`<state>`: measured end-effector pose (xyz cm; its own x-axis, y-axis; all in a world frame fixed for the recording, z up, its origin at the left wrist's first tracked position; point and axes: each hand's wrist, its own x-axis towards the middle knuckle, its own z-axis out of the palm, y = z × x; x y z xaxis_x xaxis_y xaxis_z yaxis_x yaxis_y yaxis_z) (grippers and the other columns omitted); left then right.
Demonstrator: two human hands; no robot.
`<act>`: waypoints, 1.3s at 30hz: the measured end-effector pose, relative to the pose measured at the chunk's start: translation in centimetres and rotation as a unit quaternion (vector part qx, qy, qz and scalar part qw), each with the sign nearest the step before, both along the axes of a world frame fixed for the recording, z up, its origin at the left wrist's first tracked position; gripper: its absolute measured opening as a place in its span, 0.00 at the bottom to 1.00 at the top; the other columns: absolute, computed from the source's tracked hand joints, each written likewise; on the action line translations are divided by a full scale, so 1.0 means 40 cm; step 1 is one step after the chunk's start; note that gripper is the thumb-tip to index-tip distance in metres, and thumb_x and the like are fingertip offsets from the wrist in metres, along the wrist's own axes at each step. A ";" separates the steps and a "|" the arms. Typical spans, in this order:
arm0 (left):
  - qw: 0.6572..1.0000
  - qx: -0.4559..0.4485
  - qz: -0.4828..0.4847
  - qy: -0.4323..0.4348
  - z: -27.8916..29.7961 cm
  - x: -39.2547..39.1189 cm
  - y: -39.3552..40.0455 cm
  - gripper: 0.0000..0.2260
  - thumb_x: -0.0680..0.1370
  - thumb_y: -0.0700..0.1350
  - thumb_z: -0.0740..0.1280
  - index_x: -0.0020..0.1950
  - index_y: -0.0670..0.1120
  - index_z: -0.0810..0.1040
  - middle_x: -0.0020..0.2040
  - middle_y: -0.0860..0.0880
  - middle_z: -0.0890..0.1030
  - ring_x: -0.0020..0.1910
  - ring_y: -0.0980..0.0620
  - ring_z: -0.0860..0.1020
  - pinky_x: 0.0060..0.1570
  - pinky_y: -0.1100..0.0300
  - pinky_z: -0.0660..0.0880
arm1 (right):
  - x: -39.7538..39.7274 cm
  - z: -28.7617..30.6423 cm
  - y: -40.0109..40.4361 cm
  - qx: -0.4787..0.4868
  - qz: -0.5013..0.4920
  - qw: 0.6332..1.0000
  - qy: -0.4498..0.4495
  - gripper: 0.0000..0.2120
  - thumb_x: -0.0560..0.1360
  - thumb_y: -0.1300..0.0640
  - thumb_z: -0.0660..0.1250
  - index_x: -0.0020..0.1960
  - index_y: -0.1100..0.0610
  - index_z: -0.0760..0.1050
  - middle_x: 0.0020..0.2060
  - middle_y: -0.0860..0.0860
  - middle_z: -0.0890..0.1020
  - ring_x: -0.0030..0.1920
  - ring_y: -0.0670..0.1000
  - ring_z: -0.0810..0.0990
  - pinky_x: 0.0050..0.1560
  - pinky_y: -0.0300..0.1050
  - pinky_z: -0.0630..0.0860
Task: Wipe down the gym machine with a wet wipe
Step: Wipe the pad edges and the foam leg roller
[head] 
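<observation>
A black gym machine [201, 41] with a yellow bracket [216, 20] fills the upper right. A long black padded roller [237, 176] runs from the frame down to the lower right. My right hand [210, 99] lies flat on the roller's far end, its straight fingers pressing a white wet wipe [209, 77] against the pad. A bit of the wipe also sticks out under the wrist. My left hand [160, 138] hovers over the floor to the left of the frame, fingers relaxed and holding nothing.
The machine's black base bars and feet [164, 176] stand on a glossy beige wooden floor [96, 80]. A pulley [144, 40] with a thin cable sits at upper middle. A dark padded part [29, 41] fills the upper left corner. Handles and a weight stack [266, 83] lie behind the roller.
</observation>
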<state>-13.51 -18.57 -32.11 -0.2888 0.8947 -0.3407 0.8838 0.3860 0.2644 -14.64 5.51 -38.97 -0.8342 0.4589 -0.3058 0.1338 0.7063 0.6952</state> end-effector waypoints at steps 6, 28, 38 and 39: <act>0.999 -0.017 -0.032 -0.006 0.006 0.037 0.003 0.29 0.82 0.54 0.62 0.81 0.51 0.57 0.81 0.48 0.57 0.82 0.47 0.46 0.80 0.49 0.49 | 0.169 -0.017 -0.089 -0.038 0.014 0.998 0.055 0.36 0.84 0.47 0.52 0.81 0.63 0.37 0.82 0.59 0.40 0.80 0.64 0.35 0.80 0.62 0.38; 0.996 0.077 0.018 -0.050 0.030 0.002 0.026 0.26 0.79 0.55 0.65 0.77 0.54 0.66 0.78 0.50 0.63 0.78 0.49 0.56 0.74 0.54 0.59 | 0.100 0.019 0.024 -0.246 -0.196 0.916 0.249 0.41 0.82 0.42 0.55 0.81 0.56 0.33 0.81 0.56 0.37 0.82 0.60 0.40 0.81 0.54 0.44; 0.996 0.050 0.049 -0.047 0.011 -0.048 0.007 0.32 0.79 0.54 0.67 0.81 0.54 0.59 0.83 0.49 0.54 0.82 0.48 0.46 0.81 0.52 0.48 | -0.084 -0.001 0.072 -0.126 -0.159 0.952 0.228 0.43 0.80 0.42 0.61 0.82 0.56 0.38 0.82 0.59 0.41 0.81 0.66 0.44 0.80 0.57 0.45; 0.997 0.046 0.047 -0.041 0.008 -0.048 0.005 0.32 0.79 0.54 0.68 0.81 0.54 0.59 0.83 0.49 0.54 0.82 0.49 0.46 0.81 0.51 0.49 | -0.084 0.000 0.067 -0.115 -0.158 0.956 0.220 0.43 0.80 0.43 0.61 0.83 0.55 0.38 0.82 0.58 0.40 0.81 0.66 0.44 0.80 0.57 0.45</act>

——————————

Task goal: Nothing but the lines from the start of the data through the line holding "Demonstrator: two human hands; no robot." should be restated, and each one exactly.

Task solution:
`<state>`: measured end-effector pose (xyz cm; its own x-axis, y-axis; all in a world frame fixed for the recording, z up, its origin at the left wrist's first tracked position; point and axes: each hand's wrist, its own x-axis towards the middle knuckle, its own z-axis out of the palm, y = z × x; x y z xaxis_x xaxis_y xaxis_z yaxis_x yaxis_y yaxis_z) (grippers and the other columns omitted); left then right.
Demonstrator: two human hands; no robot.

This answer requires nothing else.